Angus remarked, “It sounds very attractive. How are the langostinos being prepared?”
“They are being grilled alive in plenty of butter, and we’re going to have a bottle of 1934 Rioja to wash them down. Do you know, it’s a funny thing, but I can almost taste those fish.”
“So can I. What comes next on your list, Nat?”
“Well, there must be a time in every man’s life when chicken a la broche plays a large part; let’s eat it at the Coq d’Or in London, and with it we will have pommes parisiennes and some very sweet petit pois. And quite obviously as this is an occasion, we’ll get the wine waiter to bring us one of his remaining bottles of Mouton Rothschild 1929. How are you feeling?”
“Surprisingly enough, I think that the meal is doing me good. Let’s finish it.

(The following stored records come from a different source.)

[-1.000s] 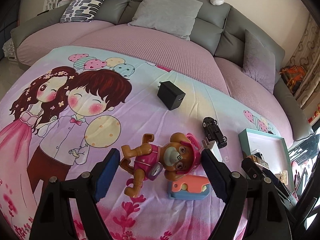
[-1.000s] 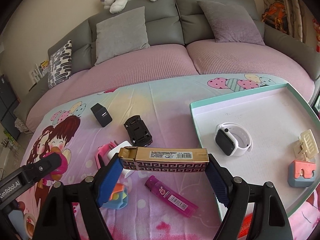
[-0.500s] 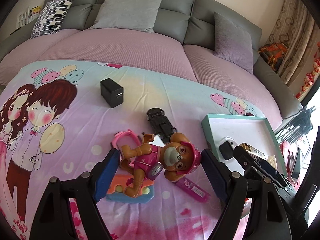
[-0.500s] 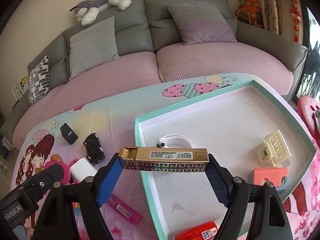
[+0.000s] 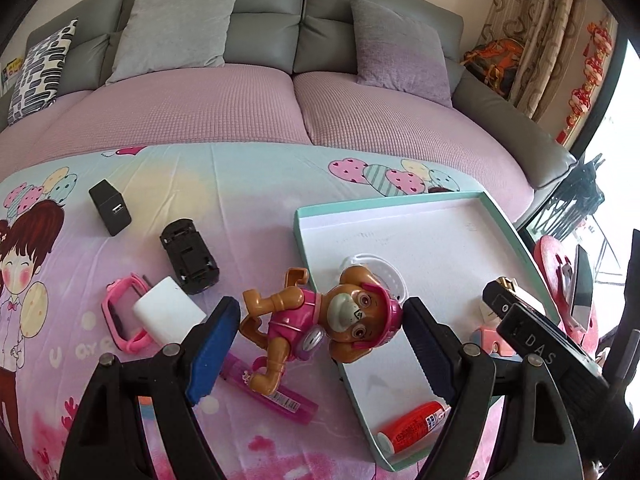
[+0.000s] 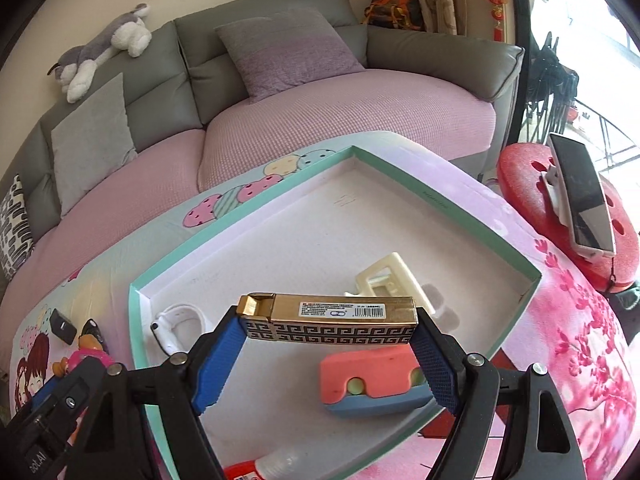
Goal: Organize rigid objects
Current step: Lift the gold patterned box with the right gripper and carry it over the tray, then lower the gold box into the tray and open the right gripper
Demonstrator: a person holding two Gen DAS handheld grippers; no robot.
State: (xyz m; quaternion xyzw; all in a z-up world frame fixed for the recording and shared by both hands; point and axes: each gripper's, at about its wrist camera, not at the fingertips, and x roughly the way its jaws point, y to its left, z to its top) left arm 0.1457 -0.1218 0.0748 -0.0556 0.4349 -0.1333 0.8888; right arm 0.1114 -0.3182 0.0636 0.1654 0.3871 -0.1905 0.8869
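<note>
My left gripper [image 5: 320, 332] is shut on a brown puppy toy in pink [image 5: 320, 320] and holds it above the left rim of the teal tray [image 5: 400, 204]. My right gripper [image 6: 326, 356] is shut on a gold box with a black key pattern [image 6: 332, 318] and holds it level above the tray [image 6: 240, 220]. In the tray lie a white watch [image 6: 176, 320], a cream hair clip [image 6: 384, 276], a coral and blue block [image 6: 372, 376] and a red tube [image 5: 412, 426].
On the printed sheet left of the tray lie a black charger [image 5: 110, 206], a black toy car [image 5: 190, 256], a white block [image 5: 168, 314], a pink watch [image 5: 120, 316] and a magenta lighter [image 5: 272, 396]. A sofa with cushions [image 5: 256, 112] lies behind. A phone on a red stool [image 6: 580, 196] stands right.
Both grippers moved right with their loads. The puppy toy now hangs at the tray's left rim, and the gold box is over the tray's middle.
</note>
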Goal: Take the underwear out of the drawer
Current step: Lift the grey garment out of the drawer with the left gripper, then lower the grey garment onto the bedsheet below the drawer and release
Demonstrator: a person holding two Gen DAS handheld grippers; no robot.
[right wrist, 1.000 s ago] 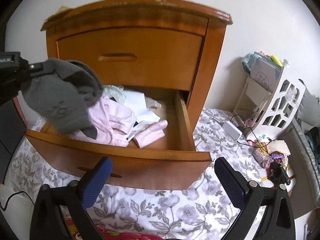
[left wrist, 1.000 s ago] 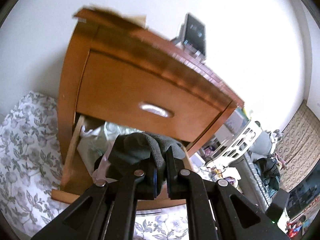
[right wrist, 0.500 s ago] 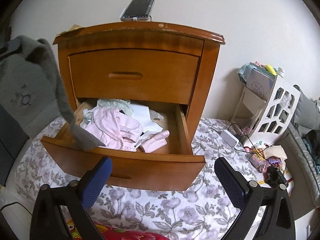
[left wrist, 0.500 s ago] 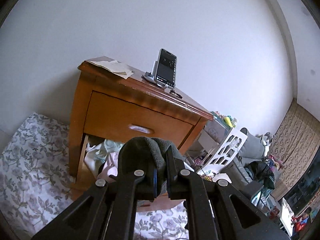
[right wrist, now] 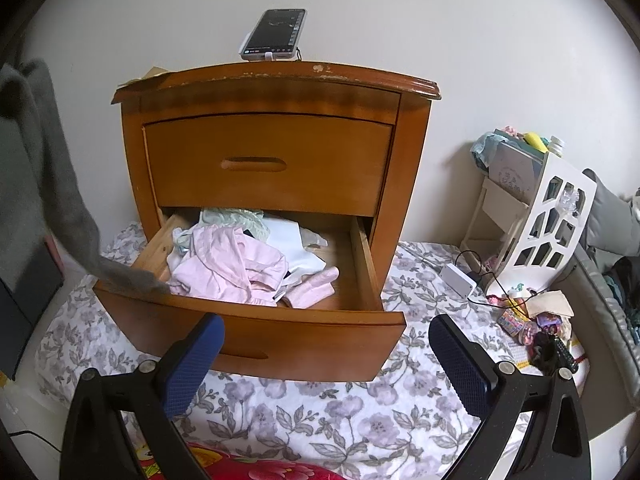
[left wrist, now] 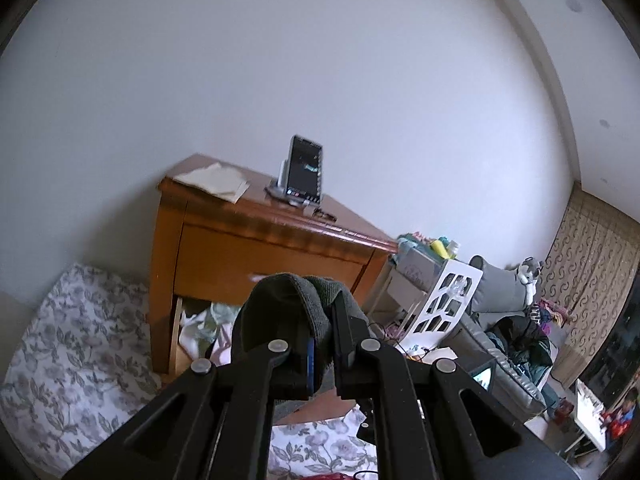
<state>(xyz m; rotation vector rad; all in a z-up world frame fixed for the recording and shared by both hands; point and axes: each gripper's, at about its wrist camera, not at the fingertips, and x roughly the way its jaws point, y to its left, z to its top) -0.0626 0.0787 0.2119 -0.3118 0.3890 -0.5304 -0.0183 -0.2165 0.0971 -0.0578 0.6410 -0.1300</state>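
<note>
Underwear grey, pinched in my left tongs, lifted clear of drawer, tail trailing at its front edge; right tongs wide, empty; pink garments left inside; set-down pending.

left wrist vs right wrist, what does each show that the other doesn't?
Left wrist only: the left gripper shut on the grey underwear, paper on the nightstand top, curtains at far right.

Right wrist only: the right gripper open and empty, the open drawer seen from above with pink clothes inside, the white charger on the floral sheet.

Both: the nightstand, the phone on it, the white rack, and the underwear, at the right view's left edge.
</note>
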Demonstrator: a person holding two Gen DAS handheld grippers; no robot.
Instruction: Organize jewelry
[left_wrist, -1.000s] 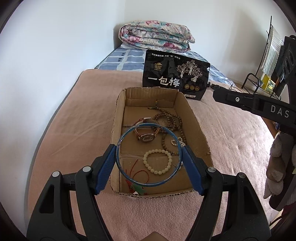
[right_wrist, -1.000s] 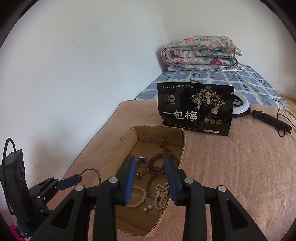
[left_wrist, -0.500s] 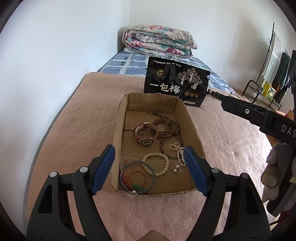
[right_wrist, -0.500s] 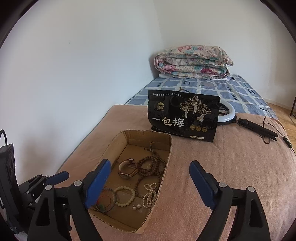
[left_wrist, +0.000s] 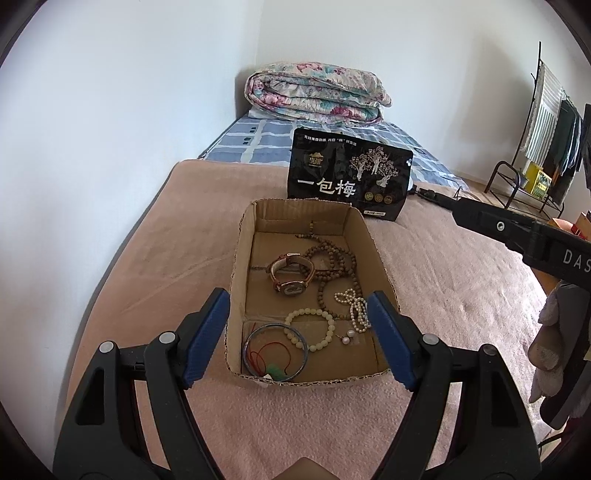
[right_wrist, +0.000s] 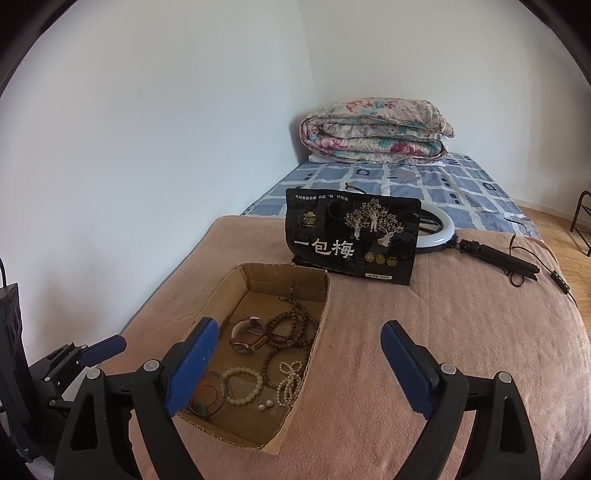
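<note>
An open cardboard box (left_wrist: 238, 258) (right_wrist: 317, 332) sits on the pink blanket. Inside lie a blue bangle (left_wrist: 275, 350) with a red cord, a white bead bracelet (left_wrist: 309, 328) (right_wrist: 242, 386), a brown-strap watch (left_wrist: 291, 275) (right_wrist: 249, 338), brown wooden beads (left_wrist: 334, 258) (right_wrist: 291, 326), a pearl string (left_wrist: 354, 308) (right_wrist: 290, 380) and pearl earrings (left_wrist: 347, 338). My left gripper (left_wrist: 297, 336) is open and empty above the box's near end. My right gripper (right_wrist: 295, 365) is open and empty over the box's right wall.
A black snack bag (left_wrist: 349, 179) (right_wrist: 352, 236) stands behind the box. A ring light with stand (right_wrist: 480, 247) lies at the right. A folded floral quilt (left_wrist: 317, 92) rests on the blue checked bed. A white wall borders the left. A rack (left_wrist: 532, 177) stands far right.
My left gripper let go of the blue bangle, which now lies in the box's near left corner, and drew back. My right gripper opened wide and pulled back.
</note>
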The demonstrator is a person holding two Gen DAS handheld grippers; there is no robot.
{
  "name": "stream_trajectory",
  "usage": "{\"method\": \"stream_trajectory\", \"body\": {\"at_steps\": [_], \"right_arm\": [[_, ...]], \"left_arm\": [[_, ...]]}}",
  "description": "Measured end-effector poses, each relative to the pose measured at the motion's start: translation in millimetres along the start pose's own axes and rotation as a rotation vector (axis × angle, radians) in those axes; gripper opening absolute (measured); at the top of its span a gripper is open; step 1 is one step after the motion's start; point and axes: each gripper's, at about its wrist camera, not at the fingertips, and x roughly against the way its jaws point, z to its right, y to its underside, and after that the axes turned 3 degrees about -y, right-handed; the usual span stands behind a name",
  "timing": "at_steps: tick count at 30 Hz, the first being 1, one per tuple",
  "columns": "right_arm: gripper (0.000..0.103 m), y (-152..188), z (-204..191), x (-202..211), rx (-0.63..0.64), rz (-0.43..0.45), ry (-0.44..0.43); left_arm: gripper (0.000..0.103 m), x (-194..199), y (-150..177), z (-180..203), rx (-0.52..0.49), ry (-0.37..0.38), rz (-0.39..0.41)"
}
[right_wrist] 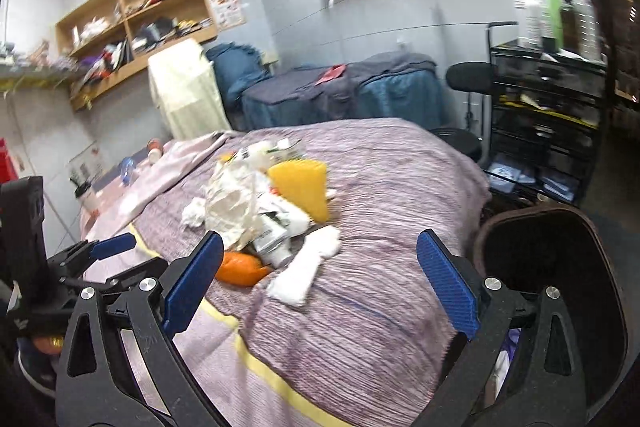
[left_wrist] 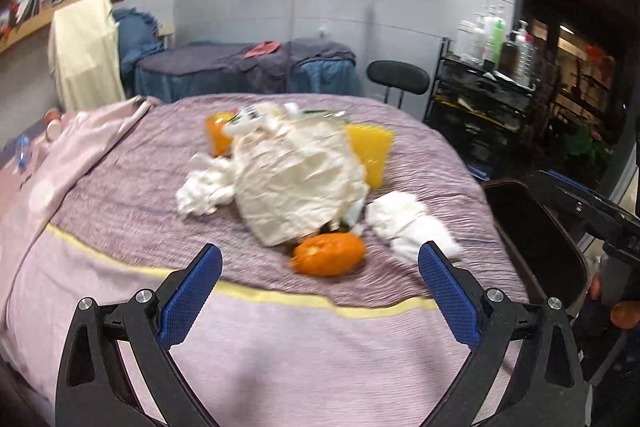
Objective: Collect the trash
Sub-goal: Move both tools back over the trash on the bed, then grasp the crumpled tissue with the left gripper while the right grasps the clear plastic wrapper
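Crumpled white paper (left_wrist: 300, 183), tissue wads (left_wrist: 404, 223), an orange peel (left_wrist: 328, 253) and a yellow sponge (left_wrist: 370, 153) lie heaped mid-bed (left_wrist: 120, 211); a dark bin (right_wrist: 552, 267) stands just beside the bed; left gripper (left_wrist: 320, 291) and right gripper (right_wrist: 320, 285) hover, jaws spread wide, holding nothing.

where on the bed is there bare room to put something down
Free: the near strip of the bedspread, from the yellow stripe to the foot, and the right side toward the bin. Crowded: the middle, with crumpled paper, tissues, orange peel.
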Motion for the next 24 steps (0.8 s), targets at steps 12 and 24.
{"method": "stream_trajectory", "body": {"at_steps": [12,24], "right_arm": [[0.096,-1,-24,-73,0.092,-0.245,0.004],[0.088,-36,-52,-147,0.124,-0.349,-0.103]], "left_arm": [[0.097,-26,1,-46,0.051,0.000,-0.078],[0.097,-37,-5,-81,0.094,-0.044,-0.094]]}}
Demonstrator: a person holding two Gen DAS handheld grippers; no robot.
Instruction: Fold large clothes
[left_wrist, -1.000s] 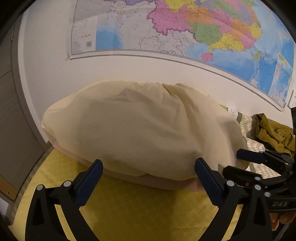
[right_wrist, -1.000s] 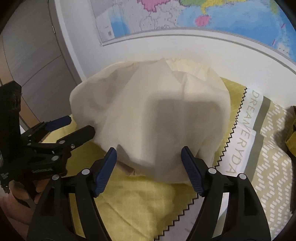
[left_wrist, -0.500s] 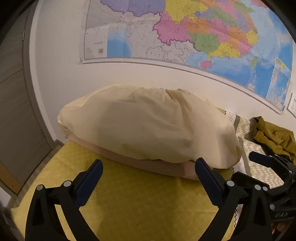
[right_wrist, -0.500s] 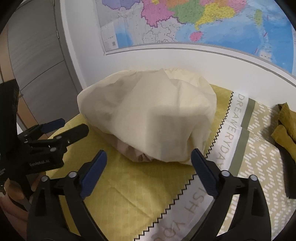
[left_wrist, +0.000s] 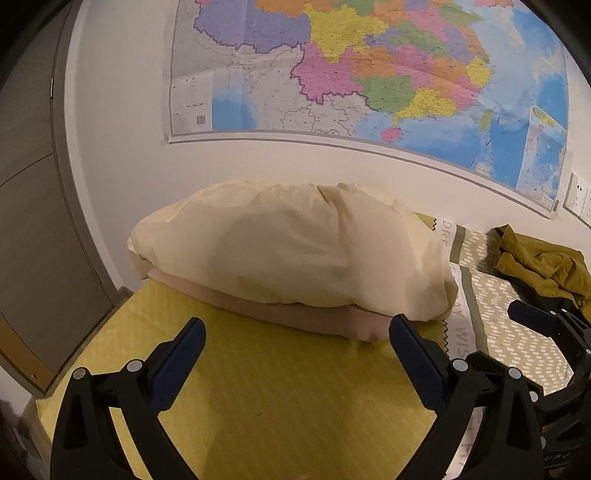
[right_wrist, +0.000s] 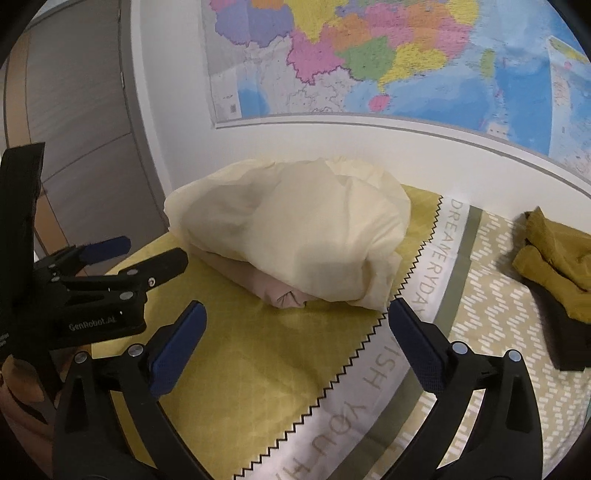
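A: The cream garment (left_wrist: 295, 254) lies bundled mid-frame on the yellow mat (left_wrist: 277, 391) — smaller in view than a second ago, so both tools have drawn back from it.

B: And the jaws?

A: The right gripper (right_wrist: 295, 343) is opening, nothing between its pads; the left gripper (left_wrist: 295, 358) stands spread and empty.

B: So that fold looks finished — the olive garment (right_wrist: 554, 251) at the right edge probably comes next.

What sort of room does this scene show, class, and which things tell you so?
Probably a bedroom at home: a printed yellow bedspread bearing a folded cream garment, a crumpled mustard garment beside it, and a large wall map above.
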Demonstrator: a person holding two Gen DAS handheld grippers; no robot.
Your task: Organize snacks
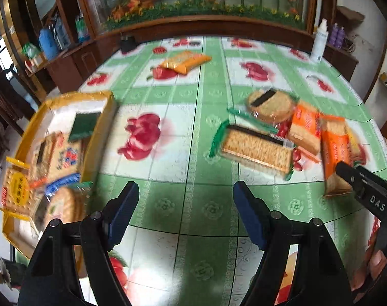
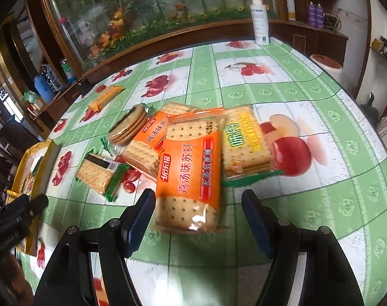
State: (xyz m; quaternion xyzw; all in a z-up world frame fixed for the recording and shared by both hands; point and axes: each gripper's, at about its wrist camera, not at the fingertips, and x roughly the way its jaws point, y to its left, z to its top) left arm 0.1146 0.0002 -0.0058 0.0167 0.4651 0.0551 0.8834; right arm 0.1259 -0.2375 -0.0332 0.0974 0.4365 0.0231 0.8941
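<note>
Straddling the orange pack, whose near end lies between its parted, unpressing jaws, the right gripper should sink lower and pinch across the long sides, while the left gripper stands released, nothing between its jaws, the box to its left.

A glossy tablecloth is checked green and white, printed with red apples and cherries. At centre, the rectangular orange cracker packet bears red lettering over pale dotted biscuits. Right of it, the yellow-labelled cracker packet has green trim. At left, the yellow cardboard box is white inside.
</note>
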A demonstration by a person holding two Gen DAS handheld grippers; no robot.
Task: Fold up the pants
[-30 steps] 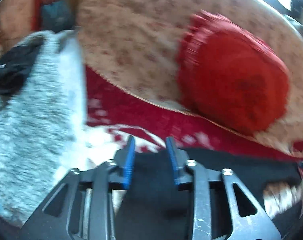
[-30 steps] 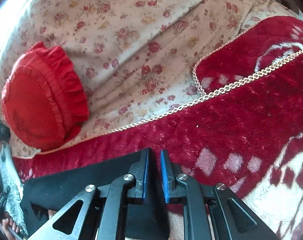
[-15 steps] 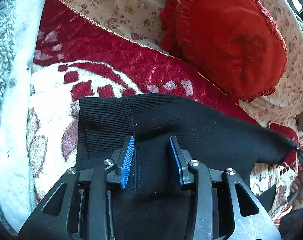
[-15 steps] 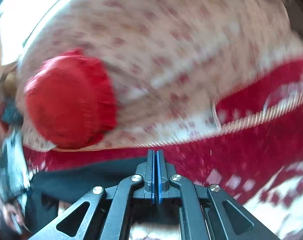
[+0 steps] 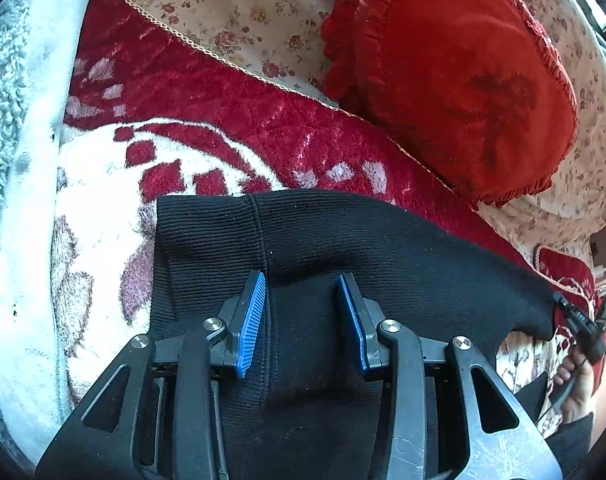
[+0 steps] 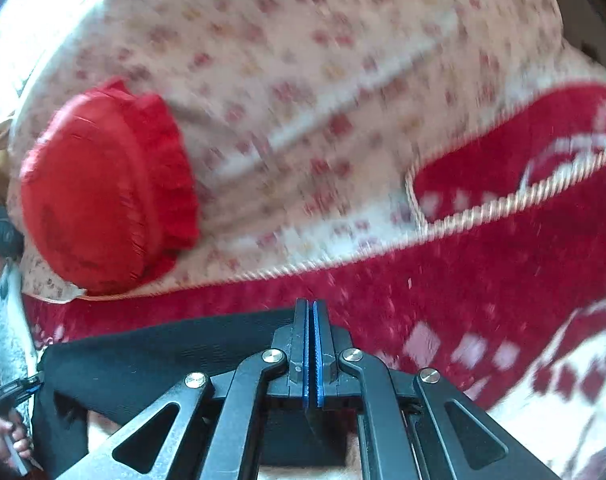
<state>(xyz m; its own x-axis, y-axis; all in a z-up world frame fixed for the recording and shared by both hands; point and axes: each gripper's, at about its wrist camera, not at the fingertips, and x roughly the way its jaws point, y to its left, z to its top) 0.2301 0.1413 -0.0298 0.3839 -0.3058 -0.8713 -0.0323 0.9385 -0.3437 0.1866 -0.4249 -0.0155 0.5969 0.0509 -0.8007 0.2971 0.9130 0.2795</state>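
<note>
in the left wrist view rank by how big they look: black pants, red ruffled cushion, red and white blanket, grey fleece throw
1. red and white blanket
2. black pants, though close to the camera, which inflates them
3. red ruffled cushion, looking nearly as big as the pants
4. grey fleece throw, only an edge strip in frame, so its real size is unclear

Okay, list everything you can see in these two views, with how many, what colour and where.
pants: one, black, lying on the blanket
blanket: one, red and white, under the pants
cushion: one, red, frilled, on the floral cover
floral cover: one, cream with roses, behind the blanket
fleece: one, grey-white, left edge
left gripper: open, straddling the pants
right gripper: shut on the pants
hand: one, holding the right gripper
</note>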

How are you going to round it off?”
“I’m going to take you to a little mountain lake in the Italian Dolomites, and sitting on the terrace of the one small cafe there, we are going to eat wild wood strawberries with lashings of whipped cream. After which we will remove ourselves to Cairo for strong coffee at Gezira, with some Maison Fine that is out of a very special bottle kept at the Provencal Hotel in Juan.”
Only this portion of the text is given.